__Material provided__
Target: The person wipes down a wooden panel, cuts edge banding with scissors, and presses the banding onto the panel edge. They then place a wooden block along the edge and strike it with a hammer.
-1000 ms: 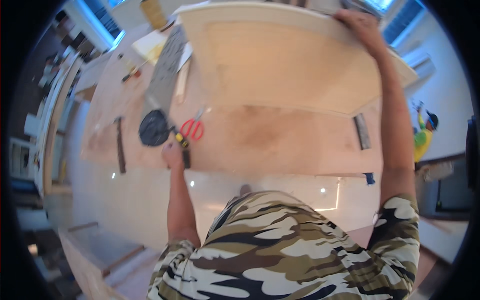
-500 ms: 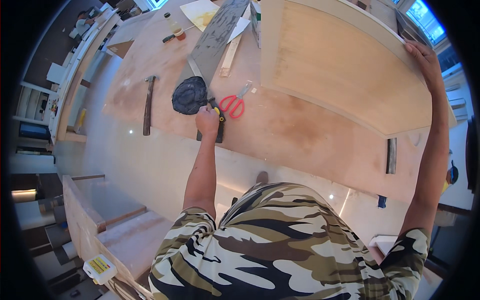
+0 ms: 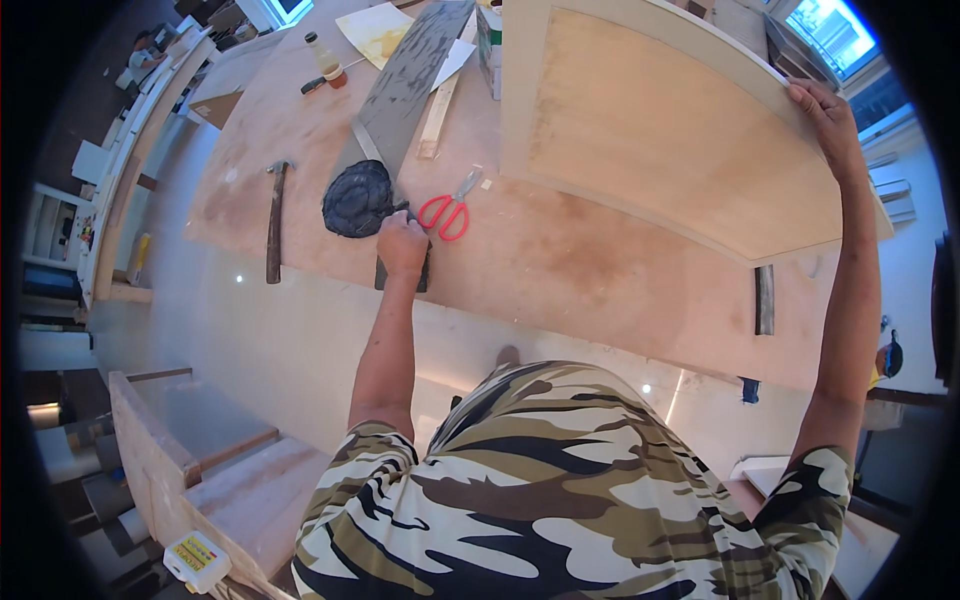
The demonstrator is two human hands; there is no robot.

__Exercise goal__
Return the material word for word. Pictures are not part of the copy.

__Written response__
Target: The person wipes down a wooden panel, cuts edge banding with scissors, and presses the banding onto the panel edge. They then place a wooden block along the edge and strike it with a hammer.
-1000 ms: 
-500 ms: 
+0 ms: 
The demonstrator is two human hands; there is no robot.

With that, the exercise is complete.